Thursday, January 31, 2008


It was announced last week that fast food chain McDonalds has now received government approval to become an examination board. Good news for the company’s staff as it will now be able to offer them nationally recognised “A” level standard qualifications, an alternative to traditional qualifications. The new McDonalds in-house course will teach staff about recruitment, human resources, people management, hygiene, health and safety and stock control, amongst other skills. Basically it will teach them everything they need to know about running a fast food outlet.

Network Rail, The Ministry of Defence and Flybe have also been given examination board status and will now be able to offer their staff nationally recognised certificates. The plan, the first of its kind in Europe, is part of a government initiative to offer workers more on-the-job training and help create a skilled workforce in the U.K. According to Prime Minister Gordon Brown, it’s all about wining the “global skills race”. Business leaders have welcomed the new initiative which will bridge the gap between company training schemes and nationally recognised qualifications. However teachers’ unions have condemned the new plans as a “farce” and say that it demeans the value of “A” level qualifications. Gordon Brown defended the in-company training courses, saying that they would be tough, involving intensive training and once candidates had the qualification they could go anywhere.

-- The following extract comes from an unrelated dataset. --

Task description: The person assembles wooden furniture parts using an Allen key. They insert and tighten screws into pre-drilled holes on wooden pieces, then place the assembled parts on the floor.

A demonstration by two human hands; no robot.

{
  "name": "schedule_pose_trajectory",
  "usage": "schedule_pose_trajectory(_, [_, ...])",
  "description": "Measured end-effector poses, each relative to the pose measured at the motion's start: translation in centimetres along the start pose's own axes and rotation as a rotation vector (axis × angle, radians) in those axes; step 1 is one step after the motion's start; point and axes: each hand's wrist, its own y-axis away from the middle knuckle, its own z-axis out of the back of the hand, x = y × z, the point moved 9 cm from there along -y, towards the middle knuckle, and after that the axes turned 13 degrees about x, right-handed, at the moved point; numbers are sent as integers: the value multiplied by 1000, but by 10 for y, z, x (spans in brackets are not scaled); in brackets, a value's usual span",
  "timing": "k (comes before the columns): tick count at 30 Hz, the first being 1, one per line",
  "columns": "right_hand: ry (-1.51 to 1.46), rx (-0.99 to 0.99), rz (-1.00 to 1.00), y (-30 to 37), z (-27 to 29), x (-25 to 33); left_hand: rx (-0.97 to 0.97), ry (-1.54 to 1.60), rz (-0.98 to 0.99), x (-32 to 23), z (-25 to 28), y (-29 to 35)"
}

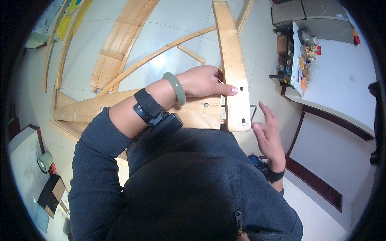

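Observation:
My left hand (203,82) grips a pale wooden post (231,52), its thumb lying on the upper face and its fingers partly hidden beside it. Two dark holes show near the post's near end. Against the post's left side stands a wide wooden rail (197,114), with a narrow gap between them bridged by metal bolts or rods. A bent metal hex key (254,109) sticks out from the post's right side. Just right of it is my right hand (268,134), fingers apart and holding nothing visible.
Beyond lie a slatted wooden panel (120,44), a long thin strip (161,48) and a short wooden stick (191,54) on the tiled floor. A cluttered table (295,48) stands at the right, with cardboard (317,24) behind it. A round-headed lamp (45,162) is at left.

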Motion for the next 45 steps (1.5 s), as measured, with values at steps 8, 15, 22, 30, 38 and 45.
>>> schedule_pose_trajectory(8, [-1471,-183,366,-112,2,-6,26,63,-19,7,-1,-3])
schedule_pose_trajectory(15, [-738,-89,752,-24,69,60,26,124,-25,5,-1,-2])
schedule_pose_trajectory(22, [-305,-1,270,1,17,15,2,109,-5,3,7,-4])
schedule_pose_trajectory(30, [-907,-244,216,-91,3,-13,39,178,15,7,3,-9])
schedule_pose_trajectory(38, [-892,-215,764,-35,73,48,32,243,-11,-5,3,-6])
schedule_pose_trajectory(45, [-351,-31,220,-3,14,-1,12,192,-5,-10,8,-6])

Kyle & Svet Keeton said...

Personally, I don't believe in such type of "education". For me you get education in schools and colleges or University.. And this initiative I would call profanation.

My husband was a District Manager in McDonalds for several years. He told when he's seen this first time he laughed, they had the same program in America and this program was absolutely failed. And that's sad.

Best wishes and thank you for very good article,

Naomi said...

The initiative has come in for a lot of criticism over here Svet. I personally don't think it can replace a university or college education either. Nice to see you again.